Assistente social (conclusão)
O assistente social teve férias em Maio. Pude falar com uma colega, a quem fiz a narrativa completa, a minha mãe não conseguia comunicar, desinteressava-se da vida, precisava com urgência de terapia da fala, já esperara cinco meses e meio, quanto mais tempo passasse, menos ela viria a recuperar. A senhora prometeu informar-se, prometeu que me telefonava no dia seguinte. Como não telefonou, voltei ao hospital, onde ela voltou a prometer que se informava e me telefonava. Não telefonou. Volvi mais uma vez ao hospital. Passadas duas semanas neste ritmo, a senhora pretextou que, pelo que eu dizia, a minha mãe entretanto progredira, não se encontrava completamente acamada, convinha-lhe um centro adaptado às necessidades – escolhemos mais três; e prometeu que, o mais tardar, até Setembro, ela seria chamada. Em Agosto impus-me novamente. Então a minha mãe? Quando é chamada? O mais tardar não era Setembro? Estamos em Agosto, esperamos há oito meses, digam quando a chamam.
– Há aqui um pormenor…
Iam-se informar, telefonavam-me – o costume. Após mais uma semana de telefonemas, subidas ao hospital, esperas e insistência, confessaram enfim a verdade: tinham-se esquecido de enviar a candidatura da minha mãe dentro do prazo, por consequência ela jamais seria chamada para a Rede Nacional dos Cuidados Continuados Integrados. A candidatura deve obrigatoriamente ser enviada pelo hospital durante a hospitalização – e não o fora. Percebi então: durante oito meses haviam-nos entretido, esperando que eu desistisse, a minha mãe morresse e, de uma ou outra forma, o embuste perdurasse.
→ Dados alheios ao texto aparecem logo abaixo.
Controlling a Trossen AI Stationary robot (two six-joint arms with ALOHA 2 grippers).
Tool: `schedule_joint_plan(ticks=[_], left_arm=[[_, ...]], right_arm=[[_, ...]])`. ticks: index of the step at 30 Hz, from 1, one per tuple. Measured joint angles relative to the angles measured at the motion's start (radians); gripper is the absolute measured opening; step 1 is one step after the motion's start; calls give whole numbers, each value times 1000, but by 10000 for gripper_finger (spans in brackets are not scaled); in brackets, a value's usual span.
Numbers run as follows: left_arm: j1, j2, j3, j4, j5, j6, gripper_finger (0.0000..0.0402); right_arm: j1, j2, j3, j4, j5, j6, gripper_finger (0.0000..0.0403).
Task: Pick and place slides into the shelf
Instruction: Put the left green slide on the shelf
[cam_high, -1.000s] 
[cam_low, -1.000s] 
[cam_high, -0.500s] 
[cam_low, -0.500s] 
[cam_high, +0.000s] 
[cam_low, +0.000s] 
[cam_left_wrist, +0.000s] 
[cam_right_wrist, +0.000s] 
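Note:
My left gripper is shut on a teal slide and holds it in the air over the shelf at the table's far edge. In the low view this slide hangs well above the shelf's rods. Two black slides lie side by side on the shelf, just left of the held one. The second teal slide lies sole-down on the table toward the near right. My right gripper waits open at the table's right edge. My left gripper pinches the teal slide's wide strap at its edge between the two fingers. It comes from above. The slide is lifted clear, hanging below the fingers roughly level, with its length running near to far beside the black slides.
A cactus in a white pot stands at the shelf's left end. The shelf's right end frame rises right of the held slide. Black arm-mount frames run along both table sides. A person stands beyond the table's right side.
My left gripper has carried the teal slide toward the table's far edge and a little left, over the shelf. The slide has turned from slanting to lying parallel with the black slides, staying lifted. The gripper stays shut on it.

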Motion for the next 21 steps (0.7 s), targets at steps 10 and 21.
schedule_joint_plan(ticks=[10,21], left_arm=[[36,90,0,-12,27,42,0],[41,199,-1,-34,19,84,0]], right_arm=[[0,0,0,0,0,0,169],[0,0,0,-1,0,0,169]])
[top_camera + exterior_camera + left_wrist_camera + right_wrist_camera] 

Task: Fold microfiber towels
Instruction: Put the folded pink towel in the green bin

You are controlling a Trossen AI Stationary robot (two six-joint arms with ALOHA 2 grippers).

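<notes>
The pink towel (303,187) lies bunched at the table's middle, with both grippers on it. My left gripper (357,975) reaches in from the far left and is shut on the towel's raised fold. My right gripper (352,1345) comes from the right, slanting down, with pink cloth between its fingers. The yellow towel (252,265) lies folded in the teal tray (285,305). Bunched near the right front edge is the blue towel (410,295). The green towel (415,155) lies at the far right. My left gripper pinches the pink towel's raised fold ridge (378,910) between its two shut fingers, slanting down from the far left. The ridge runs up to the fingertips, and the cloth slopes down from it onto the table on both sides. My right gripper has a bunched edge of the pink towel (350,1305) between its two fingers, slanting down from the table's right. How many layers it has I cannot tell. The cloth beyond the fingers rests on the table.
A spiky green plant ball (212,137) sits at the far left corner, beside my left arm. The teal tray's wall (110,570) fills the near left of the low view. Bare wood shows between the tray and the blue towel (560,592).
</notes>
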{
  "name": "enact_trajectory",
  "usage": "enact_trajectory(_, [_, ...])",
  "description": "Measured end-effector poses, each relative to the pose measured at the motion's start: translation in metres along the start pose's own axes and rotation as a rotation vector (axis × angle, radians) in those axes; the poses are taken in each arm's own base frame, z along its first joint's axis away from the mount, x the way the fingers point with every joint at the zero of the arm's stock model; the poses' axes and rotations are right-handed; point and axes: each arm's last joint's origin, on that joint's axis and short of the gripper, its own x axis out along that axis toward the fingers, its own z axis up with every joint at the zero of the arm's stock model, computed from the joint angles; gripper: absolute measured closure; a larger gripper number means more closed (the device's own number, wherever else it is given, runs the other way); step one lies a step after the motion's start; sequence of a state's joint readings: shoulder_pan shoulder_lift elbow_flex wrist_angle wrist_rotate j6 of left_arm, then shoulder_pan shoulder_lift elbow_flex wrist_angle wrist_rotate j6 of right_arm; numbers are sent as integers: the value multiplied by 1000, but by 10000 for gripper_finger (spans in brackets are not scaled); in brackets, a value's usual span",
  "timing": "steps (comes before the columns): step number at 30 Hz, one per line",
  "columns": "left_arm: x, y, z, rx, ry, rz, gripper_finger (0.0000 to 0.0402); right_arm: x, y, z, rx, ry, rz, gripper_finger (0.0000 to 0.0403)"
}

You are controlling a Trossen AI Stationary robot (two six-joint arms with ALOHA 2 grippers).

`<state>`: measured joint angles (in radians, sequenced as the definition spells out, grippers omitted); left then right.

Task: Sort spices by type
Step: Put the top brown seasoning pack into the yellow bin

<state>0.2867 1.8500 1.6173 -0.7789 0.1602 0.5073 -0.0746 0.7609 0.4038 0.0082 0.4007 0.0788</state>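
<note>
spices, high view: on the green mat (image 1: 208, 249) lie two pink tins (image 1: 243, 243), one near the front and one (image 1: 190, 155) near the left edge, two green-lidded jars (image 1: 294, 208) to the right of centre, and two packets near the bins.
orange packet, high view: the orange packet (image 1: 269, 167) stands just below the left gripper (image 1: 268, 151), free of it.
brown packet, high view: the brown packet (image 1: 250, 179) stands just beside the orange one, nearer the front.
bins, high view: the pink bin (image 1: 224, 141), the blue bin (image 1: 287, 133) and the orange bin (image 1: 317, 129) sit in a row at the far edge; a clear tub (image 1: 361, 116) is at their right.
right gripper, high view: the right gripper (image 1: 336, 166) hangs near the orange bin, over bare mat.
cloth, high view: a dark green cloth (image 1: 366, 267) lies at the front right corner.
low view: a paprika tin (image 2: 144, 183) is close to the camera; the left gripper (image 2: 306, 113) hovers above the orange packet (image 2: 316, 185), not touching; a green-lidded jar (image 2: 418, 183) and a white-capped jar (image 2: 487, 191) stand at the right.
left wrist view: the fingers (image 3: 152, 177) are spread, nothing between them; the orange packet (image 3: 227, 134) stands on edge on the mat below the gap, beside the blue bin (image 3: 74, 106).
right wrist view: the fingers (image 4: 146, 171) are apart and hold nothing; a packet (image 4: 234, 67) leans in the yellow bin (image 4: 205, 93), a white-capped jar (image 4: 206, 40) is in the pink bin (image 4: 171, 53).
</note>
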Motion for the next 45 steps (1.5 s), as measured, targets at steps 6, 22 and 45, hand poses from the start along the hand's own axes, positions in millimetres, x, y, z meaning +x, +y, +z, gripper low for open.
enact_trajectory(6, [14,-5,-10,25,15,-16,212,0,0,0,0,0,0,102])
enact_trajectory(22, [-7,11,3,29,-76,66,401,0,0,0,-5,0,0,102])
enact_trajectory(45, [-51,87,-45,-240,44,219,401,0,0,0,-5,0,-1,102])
A triste consequência deste crime profissional é a minha mãe que, espero, viverá ainda muitos anos, ficar em cada dia do resto da sua vida incapaz de poder dizer o que quer, o que a preocupa, o que a incomoda ou simplesmente: de conversar.
Reclamei. Responderam-me que tinha razão. No entanto continuei a ver, uma ou outra vez, o assistente social que, sem dúvida, continua a repetir o esquecimento de outras tarefas com consequências definitivas na vida dos doentes. Assim vai a função pública.